- Estudo publicado na revista JAMA, em 2025, liderado por Akshay S. Desai, avaliou uma injeção semestral de zilebesiran como complemento ao tratamento padrão para hipertensão.
- O ensaio clínico KARDIA-2 acompanhou 663 adultos com pressão alta não controlada, comparando tratamento padrão com a injeção de zilebesiran mais os medicamentos habituais.
- O grupo que recebeu a injeção mostrou redução mais significativa da pressão arterial e boa tolerância em relação ao uso apenas de remédios.
- O zilebesiran atua por interferência de RNA, reduzindo a produção de angiotensinogênio; a aplicação é feita por via subcutânea com efeito prolongado.
- As vantagens potenciais incluem maior praticidade, redução do esquecimento da medicação e controle mais estável da pressão — ainda em estudo para confirmar efeitos em eventos graves e segurança a longo prazo.
Um estudo publicado na revista JAMA, em 2025, avaliou uma abordagem diferente para hipertensão.
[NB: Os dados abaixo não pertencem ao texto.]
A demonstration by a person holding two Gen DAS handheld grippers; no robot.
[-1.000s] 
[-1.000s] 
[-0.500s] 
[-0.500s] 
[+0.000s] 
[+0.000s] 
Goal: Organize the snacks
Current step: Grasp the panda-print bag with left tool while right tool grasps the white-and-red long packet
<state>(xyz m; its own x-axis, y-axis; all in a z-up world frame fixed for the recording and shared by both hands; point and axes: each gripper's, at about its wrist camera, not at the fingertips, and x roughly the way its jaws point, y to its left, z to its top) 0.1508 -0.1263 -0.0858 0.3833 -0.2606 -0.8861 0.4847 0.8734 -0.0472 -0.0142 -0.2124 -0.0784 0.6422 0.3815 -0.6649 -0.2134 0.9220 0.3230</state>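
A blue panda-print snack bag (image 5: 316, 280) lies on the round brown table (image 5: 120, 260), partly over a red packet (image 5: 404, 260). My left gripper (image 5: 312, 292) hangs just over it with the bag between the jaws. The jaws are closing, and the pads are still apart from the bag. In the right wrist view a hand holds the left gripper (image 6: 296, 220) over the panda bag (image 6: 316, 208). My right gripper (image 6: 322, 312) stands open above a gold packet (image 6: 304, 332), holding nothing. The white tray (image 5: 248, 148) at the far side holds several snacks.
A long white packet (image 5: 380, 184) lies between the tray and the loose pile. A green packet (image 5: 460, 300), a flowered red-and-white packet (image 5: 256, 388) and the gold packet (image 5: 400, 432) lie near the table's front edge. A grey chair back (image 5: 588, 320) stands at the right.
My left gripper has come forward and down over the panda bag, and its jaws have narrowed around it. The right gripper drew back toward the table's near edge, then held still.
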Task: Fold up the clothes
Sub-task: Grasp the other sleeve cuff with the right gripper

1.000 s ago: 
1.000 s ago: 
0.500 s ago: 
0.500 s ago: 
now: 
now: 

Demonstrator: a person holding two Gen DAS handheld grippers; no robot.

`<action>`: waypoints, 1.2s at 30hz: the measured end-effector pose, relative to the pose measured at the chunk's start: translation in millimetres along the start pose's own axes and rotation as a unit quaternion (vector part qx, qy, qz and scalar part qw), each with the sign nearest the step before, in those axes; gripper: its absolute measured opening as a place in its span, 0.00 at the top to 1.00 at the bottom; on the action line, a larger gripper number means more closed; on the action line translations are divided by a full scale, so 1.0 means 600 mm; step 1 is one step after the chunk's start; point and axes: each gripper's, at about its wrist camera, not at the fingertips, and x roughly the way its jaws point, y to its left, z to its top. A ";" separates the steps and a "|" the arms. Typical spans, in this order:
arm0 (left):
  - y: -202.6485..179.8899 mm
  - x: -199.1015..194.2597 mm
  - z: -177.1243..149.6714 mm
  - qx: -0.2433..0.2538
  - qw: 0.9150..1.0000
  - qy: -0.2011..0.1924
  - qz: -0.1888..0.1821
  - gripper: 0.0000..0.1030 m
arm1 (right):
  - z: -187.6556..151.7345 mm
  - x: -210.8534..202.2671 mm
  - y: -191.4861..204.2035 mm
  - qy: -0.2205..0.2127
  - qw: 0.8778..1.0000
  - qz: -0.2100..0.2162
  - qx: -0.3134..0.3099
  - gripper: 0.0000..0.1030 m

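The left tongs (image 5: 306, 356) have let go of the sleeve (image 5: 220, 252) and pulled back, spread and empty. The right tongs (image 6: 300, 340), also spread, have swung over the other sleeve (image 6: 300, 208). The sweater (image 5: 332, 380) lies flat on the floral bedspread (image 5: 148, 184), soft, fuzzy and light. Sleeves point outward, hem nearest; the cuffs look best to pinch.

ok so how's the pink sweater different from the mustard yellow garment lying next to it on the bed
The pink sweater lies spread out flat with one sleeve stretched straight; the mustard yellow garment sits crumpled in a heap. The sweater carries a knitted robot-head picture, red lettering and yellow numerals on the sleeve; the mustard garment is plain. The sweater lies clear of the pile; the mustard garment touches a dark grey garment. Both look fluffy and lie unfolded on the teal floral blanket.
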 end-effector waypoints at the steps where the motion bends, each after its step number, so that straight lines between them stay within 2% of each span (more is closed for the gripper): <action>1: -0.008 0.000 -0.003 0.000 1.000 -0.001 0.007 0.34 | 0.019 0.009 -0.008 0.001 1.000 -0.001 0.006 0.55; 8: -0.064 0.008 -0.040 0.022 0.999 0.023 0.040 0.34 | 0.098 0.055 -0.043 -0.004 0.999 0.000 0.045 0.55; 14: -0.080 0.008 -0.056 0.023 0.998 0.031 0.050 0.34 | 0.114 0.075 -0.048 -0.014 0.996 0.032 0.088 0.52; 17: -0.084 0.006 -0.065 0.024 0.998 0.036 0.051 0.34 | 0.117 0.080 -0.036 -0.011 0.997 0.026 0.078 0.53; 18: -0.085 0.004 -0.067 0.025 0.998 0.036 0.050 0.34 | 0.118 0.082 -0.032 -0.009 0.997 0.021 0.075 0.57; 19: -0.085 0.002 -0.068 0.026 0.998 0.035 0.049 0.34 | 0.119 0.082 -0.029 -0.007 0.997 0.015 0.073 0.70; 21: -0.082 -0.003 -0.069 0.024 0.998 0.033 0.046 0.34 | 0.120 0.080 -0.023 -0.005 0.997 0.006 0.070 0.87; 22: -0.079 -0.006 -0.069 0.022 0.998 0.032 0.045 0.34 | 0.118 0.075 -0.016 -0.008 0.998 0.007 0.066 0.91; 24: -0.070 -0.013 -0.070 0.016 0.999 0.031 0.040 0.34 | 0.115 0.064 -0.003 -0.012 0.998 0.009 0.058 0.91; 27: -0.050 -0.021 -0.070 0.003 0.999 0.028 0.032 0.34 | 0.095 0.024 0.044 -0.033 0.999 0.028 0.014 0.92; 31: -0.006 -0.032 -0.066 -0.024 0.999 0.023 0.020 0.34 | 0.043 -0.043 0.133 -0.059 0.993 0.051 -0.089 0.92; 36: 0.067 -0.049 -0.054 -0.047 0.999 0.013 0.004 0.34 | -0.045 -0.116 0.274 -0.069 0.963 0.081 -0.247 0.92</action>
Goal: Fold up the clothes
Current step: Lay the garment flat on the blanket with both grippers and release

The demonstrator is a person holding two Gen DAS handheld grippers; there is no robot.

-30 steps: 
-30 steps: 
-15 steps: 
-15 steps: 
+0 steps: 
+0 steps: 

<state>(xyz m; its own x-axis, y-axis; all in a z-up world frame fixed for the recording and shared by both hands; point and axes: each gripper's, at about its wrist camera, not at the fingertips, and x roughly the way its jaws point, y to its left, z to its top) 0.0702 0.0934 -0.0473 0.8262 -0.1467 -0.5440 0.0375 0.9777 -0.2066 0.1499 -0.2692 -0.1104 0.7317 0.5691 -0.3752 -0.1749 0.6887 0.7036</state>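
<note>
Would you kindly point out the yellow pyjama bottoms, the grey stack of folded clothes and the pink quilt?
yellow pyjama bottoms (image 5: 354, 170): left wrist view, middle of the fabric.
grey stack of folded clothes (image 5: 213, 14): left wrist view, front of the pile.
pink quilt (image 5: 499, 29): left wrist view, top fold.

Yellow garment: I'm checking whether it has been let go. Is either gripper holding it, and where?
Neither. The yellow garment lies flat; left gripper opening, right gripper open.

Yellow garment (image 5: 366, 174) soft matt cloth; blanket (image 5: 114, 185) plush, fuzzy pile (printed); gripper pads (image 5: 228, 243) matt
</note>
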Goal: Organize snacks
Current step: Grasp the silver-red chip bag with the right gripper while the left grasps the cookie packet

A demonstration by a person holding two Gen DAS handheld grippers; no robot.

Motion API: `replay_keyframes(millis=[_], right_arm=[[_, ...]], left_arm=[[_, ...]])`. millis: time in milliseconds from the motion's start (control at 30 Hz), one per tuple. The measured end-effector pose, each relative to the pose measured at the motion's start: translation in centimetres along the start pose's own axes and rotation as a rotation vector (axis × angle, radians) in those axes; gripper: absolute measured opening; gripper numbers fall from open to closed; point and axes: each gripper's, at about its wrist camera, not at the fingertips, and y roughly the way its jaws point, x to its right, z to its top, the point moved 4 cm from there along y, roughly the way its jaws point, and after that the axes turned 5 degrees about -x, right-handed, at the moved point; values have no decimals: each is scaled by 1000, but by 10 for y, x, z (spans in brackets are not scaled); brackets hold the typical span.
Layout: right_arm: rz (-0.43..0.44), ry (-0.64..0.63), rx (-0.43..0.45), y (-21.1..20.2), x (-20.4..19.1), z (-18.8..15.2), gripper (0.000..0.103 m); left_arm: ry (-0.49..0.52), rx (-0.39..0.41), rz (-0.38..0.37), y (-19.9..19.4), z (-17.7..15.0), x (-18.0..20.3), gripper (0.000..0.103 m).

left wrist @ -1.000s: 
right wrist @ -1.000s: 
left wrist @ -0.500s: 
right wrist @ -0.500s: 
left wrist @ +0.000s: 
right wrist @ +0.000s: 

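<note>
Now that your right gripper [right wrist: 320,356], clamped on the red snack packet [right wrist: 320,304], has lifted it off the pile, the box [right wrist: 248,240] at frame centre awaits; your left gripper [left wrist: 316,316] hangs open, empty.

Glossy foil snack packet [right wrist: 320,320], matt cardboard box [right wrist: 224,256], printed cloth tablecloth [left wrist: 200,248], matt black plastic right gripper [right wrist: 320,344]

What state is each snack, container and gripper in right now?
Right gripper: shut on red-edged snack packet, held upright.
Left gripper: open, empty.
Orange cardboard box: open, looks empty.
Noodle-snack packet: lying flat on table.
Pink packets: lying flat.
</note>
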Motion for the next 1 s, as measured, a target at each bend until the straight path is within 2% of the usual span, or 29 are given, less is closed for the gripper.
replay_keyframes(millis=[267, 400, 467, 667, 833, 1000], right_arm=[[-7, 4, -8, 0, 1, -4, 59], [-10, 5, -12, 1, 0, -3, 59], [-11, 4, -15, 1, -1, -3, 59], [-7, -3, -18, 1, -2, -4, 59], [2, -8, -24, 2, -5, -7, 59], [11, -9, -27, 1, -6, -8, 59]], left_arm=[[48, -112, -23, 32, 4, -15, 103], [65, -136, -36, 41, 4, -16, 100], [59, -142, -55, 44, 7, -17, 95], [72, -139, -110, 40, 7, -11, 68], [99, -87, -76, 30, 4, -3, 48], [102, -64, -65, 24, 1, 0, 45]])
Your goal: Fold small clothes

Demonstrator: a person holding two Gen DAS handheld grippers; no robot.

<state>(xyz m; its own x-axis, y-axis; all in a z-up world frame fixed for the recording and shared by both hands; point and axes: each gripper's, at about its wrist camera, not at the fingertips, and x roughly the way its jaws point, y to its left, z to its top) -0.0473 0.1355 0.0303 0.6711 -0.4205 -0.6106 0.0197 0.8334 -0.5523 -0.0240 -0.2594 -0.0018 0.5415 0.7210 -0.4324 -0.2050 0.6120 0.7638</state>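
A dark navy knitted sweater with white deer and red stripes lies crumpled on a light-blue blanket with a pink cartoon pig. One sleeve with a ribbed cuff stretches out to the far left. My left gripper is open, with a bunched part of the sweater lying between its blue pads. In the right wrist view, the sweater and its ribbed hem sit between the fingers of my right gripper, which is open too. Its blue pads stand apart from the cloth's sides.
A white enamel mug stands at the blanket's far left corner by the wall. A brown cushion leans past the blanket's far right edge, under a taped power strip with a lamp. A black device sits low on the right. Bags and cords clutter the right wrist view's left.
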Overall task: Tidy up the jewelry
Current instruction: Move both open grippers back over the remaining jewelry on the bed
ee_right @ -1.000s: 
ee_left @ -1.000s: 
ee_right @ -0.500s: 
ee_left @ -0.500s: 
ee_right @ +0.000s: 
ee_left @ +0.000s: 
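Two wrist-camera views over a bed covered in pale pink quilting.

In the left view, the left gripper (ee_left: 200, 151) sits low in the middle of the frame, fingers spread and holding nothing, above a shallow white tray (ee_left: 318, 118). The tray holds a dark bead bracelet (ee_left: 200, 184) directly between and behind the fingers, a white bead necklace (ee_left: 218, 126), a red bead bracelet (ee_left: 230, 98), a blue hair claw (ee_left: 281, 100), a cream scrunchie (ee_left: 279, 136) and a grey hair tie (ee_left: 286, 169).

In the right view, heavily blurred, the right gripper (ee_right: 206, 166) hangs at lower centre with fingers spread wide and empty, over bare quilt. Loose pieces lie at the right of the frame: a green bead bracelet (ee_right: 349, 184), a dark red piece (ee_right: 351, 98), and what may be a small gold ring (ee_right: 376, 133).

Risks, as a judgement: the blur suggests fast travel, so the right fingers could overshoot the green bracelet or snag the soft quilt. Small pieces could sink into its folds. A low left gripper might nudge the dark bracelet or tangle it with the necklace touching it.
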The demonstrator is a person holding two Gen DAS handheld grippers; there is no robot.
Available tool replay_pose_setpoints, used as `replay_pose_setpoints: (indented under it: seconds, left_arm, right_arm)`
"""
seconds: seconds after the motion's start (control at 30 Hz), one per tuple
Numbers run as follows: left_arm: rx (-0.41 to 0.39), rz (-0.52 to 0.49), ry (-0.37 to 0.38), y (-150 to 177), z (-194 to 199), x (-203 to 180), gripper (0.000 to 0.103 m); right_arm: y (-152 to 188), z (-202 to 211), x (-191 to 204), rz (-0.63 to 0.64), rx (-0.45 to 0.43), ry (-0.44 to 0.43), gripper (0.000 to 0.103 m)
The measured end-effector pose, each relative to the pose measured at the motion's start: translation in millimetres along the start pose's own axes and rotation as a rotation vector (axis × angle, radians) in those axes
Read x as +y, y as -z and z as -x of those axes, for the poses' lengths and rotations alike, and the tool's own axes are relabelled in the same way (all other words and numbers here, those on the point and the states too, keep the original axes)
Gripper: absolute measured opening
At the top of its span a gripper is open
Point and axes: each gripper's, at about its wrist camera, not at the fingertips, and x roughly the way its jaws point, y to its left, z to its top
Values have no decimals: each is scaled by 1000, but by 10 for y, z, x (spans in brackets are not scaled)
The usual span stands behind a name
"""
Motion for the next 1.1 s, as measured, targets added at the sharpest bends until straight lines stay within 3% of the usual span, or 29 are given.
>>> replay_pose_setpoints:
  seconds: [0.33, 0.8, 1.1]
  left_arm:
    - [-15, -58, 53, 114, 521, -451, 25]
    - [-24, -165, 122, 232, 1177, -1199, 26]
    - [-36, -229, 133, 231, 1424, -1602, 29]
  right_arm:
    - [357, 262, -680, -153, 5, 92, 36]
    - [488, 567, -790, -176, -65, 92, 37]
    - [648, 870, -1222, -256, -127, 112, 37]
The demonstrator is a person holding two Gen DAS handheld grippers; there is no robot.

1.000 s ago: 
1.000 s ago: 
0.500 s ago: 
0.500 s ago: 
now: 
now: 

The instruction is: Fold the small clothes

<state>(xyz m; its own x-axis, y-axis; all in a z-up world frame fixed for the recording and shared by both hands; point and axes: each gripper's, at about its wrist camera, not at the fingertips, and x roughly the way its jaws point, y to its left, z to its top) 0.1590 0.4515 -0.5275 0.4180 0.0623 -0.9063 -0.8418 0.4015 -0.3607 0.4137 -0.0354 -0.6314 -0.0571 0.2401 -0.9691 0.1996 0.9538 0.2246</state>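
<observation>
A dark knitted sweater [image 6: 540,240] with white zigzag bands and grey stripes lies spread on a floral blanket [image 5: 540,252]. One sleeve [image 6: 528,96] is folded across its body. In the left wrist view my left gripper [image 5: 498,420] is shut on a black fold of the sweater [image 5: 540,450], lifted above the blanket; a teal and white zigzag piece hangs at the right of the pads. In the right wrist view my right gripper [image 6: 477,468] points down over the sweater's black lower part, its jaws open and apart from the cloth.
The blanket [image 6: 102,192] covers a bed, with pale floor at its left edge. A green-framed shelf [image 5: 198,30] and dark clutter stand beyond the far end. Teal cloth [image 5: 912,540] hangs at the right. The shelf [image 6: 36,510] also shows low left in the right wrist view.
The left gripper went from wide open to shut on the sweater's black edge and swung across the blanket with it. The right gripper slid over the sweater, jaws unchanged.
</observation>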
A proposta é uma injeção semestral que pode reduzir a pressão arterial de forma contínua, complementando o tratamento diário.
A pesquisa, conduzida pelo pesquisador Akshay S. Desai, envolveu 663 adultos com pressão alta ainda não bem controlada. Os participantes foram randomizados entre manter o tratamento padrão ou receber a injeção de zilebesiran além dos remédios habituais.
O objetivo foi verificar se a liberação a cada seis meses aumenta a adesão ao tratamento e melhora o controle pressórico. Os resultados apontam para vantagens na redução da pressão e na tolerância ao regime terapêutico.
O que revelou o estudo
O ensaio KARDIA-2 mostrou que o grupo com a injeção apresentou queda de pressão arterial mais expressiva, associada a boa aceitação do tratamento. Em relação ao grupo apenas com remédios, houve desvantagem em termos de controle.
A comparação entre os regimes sugere que a abordagem semestral pode reforçar a eficácia do manejo da hipertensão, oferecendo uma alternativa viável para pacientes com adesão irregular. Não foram relatados problemas graves de segurança vinculados ao uso.
Como funciona o zilebesiran no organismo
A diferença central reside na tecnologia de RNA aplicável. O medicamento atua reduzindo a produção de angiotensinogênio, proteína relacionada à elevação da pressão.
Com menos angiotensinogênio, os vasos relaxam, contribuindo para a diminuição da pressão arterial. A aplicação é feita por via subcutânea, com efeito prolongado ao longo do tempo.
Perspectivas e próximos passos
Apesar dos resultados promissores, ainda há trabalhos em andamento para avaliar impactos em eventos graves como infarto e AVC, segurança a longo prazo e eficácia em pacientes com doenças cardiovasculares preexistentes.
As pesquisas continuam para confirmar a aplicabilidade ampla do tratamento. Se os próximos estudos corroborarem os achados, a injeção semestral pode se tornar uma alternativa prática para o controle da hipertensão.